A tabloid reporter, Moffet, becomes involved with the group after several unexplained incidents. Moffet begins to piece together many seemingly unrelated massacres. Red became a violent, vigilante mercenary. Ace becomes an addled mystic, losing new-found friends due to inattention and incompetence. Rocky becomes lost in a life of luxury and ends up in an insane asylum.

Eventually the three reunite, and with Moffet's aid, find a strange portal near what was once Challengerville. They discover Prof and June, pregnant, "alive" in a strange "phantom zone". The dark demon confronts them and the final battle comes down to Moffet and a neutron bomb. Multi-Man sacrifices himself to destroy the demon.

"The New Challengers of the Unknown", including the ghosts of Prof and June, are poised to take on menaces in the dark corners of the world.
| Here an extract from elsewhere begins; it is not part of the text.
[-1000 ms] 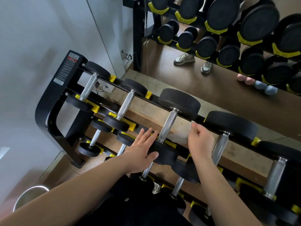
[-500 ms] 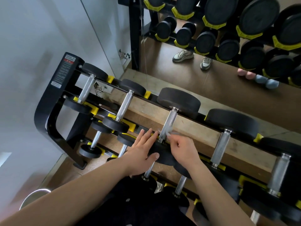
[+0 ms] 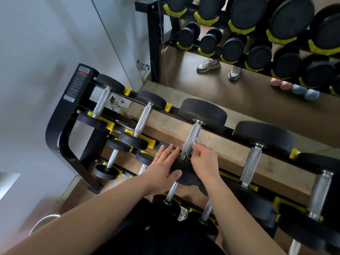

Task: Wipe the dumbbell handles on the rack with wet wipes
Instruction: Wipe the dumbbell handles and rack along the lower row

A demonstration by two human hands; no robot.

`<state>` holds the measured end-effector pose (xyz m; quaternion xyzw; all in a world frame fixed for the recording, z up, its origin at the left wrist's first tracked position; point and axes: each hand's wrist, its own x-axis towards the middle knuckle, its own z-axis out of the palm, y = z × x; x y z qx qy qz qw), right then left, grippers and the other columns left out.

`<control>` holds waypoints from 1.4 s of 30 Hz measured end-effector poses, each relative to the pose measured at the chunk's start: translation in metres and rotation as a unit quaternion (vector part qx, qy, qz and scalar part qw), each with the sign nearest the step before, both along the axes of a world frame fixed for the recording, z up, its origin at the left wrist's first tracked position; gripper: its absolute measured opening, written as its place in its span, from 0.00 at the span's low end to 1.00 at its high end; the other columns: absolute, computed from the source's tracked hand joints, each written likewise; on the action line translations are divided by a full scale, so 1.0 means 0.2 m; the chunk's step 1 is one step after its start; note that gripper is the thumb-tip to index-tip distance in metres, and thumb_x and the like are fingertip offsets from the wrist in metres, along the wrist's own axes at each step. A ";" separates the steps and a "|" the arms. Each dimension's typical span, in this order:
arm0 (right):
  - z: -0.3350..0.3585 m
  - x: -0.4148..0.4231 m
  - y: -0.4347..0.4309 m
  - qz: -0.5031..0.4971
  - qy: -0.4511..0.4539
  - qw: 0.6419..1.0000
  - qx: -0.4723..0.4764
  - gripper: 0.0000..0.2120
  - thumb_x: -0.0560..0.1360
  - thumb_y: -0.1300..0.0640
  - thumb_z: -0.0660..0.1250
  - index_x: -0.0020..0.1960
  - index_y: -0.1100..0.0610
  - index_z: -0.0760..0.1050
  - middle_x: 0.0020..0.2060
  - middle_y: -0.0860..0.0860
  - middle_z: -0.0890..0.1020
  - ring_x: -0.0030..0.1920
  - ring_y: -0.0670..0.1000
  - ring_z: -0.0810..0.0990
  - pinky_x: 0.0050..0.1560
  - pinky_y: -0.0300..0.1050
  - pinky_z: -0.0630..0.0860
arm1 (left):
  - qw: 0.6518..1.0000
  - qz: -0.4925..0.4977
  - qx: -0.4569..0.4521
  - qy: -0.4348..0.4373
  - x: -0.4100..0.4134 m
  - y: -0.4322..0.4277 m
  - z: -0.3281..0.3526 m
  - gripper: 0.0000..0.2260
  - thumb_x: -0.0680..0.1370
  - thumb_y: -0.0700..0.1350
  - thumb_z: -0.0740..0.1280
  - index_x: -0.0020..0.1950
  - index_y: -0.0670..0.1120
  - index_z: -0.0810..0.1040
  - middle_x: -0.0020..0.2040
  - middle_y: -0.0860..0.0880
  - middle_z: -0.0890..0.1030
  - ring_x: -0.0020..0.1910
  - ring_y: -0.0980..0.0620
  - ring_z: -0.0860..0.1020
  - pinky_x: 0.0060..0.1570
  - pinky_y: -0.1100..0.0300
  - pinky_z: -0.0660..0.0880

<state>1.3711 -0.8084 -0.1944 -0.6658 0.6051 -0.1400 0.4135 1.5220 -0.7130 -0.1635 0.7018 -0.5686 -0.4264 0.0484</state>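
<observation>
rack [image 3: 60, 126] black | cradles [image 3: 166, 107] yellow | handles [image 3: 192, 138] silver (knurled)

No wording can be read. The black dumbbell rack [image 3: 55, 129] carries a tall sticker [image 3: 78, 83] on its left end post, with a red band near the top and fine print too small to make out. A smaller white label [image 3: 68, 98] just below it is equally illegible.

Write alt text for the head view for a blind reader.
A person's right hand pinches a pale wet wipe against the knurled steel handle of a black dumbbell on a black-and-yellow rack. The left hand rests flat on its near end.
</observation>
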 end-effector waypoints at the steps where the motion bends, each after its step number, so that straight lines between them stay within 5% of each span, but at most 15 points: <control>1: 0.03 -0.05 0.02 0.048 0.008 0.999 0.002 0.17 0.85 0.54 0.61 0.38 0.53 0.77 0.33 0.48 0.79 0.35 0.46 0.77 0.39 0.40 0.70 | 1.000 0.000 0.001 0.002 -0.01 0.00 0.00 0.34 0.85 0.56 0.60 0.84 0.61 0.41 0.83 0.61 0.38 0.80 0.54 0.31 0.82 0.45 0.43; 4: 0.12 -0.13 0.06 0.151 0.003 0.988 0.025 0.19 0.85 0.50 0.61 0.37 0.53 0.77 0.30 0.47 0.77 0.32 0.45 0.74 0.35 0.38 0.67 | 1.000 -0.001 -0.001 0.008 -0.01 0.00 0.01 0.34 0.85 0.55 0.61 0.84 0.60 0.42 0.84 0.60 0.39 0.81 0.53 0.32 0.81 0.45 0.42; 7: 0.23 -0.15 0.02 0.125 -0.023 0.992 0.017 0.15 0.85 0.50 0.61 0.42 0.53 0.77 0.32 0.47 0.76 0.33 0.45 0.74 0.36 0.40 0.68 | 0.999 0.028 0.008 0.024 0.00 -0.03 0.05 0.30 0.85 0.55 0.61 0.84 0.58 0.52 0.85 0.56 0.49 0.83 0.51 0.39 0.82 0.44 0.45; 9: 0.31 -0.18 0.00 0.125 -0.035 0.991 0.016 0.10 0.85 0.50 0.61 0.50 0.49 0.79 0.38 0.44 0.78 0.40 0.44 0.77 0.40 0.37 0.71 | 0.995 0.082 0.006 0.057 0.00 -0.08 0.08 0.20 0.84 0.59 0.60 0.76 0.56 0.70 0.77 0.50 0.70 0.81 0.48 0.60 0.81 0.44 0.53; 11: 0.38 -0.19 -0.02 0.142 -0.042 0.989 0.024 0.10 0.85 0.49 0.61 0.61 0.46 0.79 0.46 0.42 0.80 0.47 0.44 0.78 0.45 0.35 0.74 | 0.981 0.156 -0.017 0.111 -0.01 -0.14 0.11 0.21 0.82 0.63 0.62 0.69 0.53 0.75 0.66 0.49 0.80 0.68 0.51 0.76 0.75 0.46 0.66; 14: 0.44 -0.20 -0.05 0.163 -0.058 0.985 0.019 0.09 0.85 0.48 0.61 0.60 0.43 0.80 0.45 0.41 0.81 0.45 0.40 0.79 0.42 0.31 0.74 | 0.957 0.198 -0.036 0.210 -0.04 -0.19 0.18 0.25 0.79 0.58 0.70 0.75 0.56 0.71 0.67 0.58 0.79 0.68 0.59 0.74 0.69 0.54 0.70; 17: 0.47 -0.20 -0.08 0.114 -0.096 0.989 0.016 0.09 0.85 0.52 0.63 0.57 0.44 0.81 0.43 0.40 0.82 0.44 0.37 0.79 0.42 0.29 0.75 | 0.953 0.212 -0.056 0.208 -0.05 -0.21 0.17 0.08 0.79 0.54 0.72 0.56 0.54 0.83 0.51 0.55 0.85 0.53 0.56 0.82 0.56 0.55 0.79; 21: 0.42 -0.17 -0.13 0.024 -0.119 0.992 0.036 0.08 0.83 0.55 0.66 0.59 0.49 0.82 0.47 0.48 0.86 0.45 0.45 0.85 0.49 0.43 0.85 | 0.938 0.289 -0.079 0.175 -0.04 -0.23 0.14 0.07 0.81 0.50 0.71 0.44 0.51 0.82 0.31 0.59 0.79 0.30 0.62 0.75 0.35 0.65 0.71; 25: 0.35 -0.11 -0.23 -0.006 -0.038 0.993 -0.114 0.14 0.83 0.55 0.66 0.68 0.53 0.78 0.56 0.48 0.82 0.54 0.45 0.81 0.56 0.43 0.81 | 0.938 0.311 -0.081 0.130 0.00 -0.33 0.12 0.06 0.82 0.50 0.69 0.48 0.50 0.82 0.41 0.48 0.82 0.38 0.52 0.78 0.37 0.63 0.72; 28: 0.32 -0.06 -0.35 0.054 0.066 0.962 -0.260 0.19 0.83 0.55 0.65 0.73 0.55 0.74 0.65 0.52 0.77 0.66 0.50 0.75 0.66 0.44 0.73 | 0.950 0.289 -0.053 0.106 0.00 -0.44 0.06 0.06 0.83 0.50 0.66 0.51 0.51 0.80 0.43 0.52 0.81 0.42 0.54 0.80 0.37 0.65 0.71; 32: 0.25 0.01 -0.50 0.163 0.151 0.952 -0.212 0.27 0.83 0.46 0.62 0.80 0.49 0.63 0.75 0.54 0.69 0.75 0.57 0.66 0.75 0.56 0.66 | 0.964 0.250 -0.043 0.081 -0.01 -0.56 -0.06 0.07 0.83 0.48 0.64 0.46 0.53 0.78 0.44 0.52 0.80 0.48 0.48 0.80 0.44 0.56 0.76; 34: 0.24 0.02 -0.55 0.151 0.131 0.955 -0.219 0.23 0.82 0.44 0.60 0.77 0.46 0.67 0.66 0.49 0.75 0.66 0.53 0.71 0.67 0.52 0.71 | 0.965 0.252 -0.031 0.069 -0.01 -0.60 -0.10 0.06 0.83 0.49 0.64 0.49 0.51 0.78 0.46 0.51 0.81 0.48 0.49 0.80 0.43 0.56 0.76; 37: 0.26 0.10 -0.63 0.055 0.076 0.973 -0.210 0.14 0.83 0.41 0.58 0.54 0.47 0.78 0.48 0.44 0.81 0.51 0.49 0.77 0.47 0.48 0.77 | 0.958 0.284 -0.033 0.030 0.00 -0.62 -0.12 0.05 0.81 0.49 0.65 0.56 0.50 0.76 0.47 0.52 0.78 0.43 0.53 0.76 0.33 0.62 0.69; 39: 0.24 0.17 -0.68 0.008 0.088 0.972 -0.217 0.17 0.82 0.42 0.58 0.42 0.52 0.73 0.38 0.46 0.77 0.43 0.52 0.75 0.36 0.47 0.71 | 0.954 0.289 -0.079 0.012 0.00 -0.61 -0.10 0.07 0.79 0.46 0.68 0.55 0.52 0.74 0.48 0.54 0.77 0.43 0.55 0.75 0.34 0.63 0.68; 42: 0.20 0.22 -0.71 -0.025 0.099 0.965 -0.242 0.18 0.81 0.44 0.58 0.37 0.53 0.67 0.34 0.48 0.73 0.39 0.53 0.72 0.35 0.46 0.64 | 0.955 0.279 -0.095 0.022 -0.01 -0.59 -0.09 0.08 0.78 0.41 0.68 0.49 0.54 0.74 0.46 0.54 0.78 0.44 0.54 0.77 0.37 0.62 0.70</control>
Later, four new Challengers pursue X-Files-like horrors. They are Clay Brody, NASCAR driver; Brenda Ruskin, physicist; Kenn Kawa, radical games designer; and Marlon Corbet, commercial pilot, who also miraculously survived a plane crash. They stopped sacrificial wackos, drug-juiced zombies, vengeful ghosts, Amazon cults, Lovecraftian monsters, mass suicides, humming buildings, and other oddities. They were advised by Rocky Davis, older and grayer and alone. It was eventually revealed that the original Challengers were dematerialized by a mad scientist's ray-weapon. The same ray caused both plane crashes, as well as others. Soon the original Challengers reappeared, helped the young Challs defeat the madman, then walked back into oblivion (minus a wounded Rocky) to shut down a runaway Tesla field. The young Challengers vowed to fight on.

Superboy discovers the missing Challengers—Ace, Red, Prof, and June—in Hypertime. The team was waging guerrilla war against Black Zero (an alternate universe version of Superboy). With Black Zero defeated, the team returns to Earth, but loses Red along the way. Reunited with Rocky in Metropolis, hosted by Rip Hunter, the original Challengers vow to explore Hypertime to find Red.

Later, on a world without superheroes, a blogger, a hip hop artist, an eco-terrorist, and two others discovers they had been genetically enhanced and chip-programmed to be soldier-pawns by the Hegemony, a cabal of billionaires who secretly run that world. Made slaves on a Moon base, three Challengers blow up the base, escape to Earth, and declare war on the Hegemony until (like the obliquely mentioned earlier Challengers) their "borrowed time" runs out.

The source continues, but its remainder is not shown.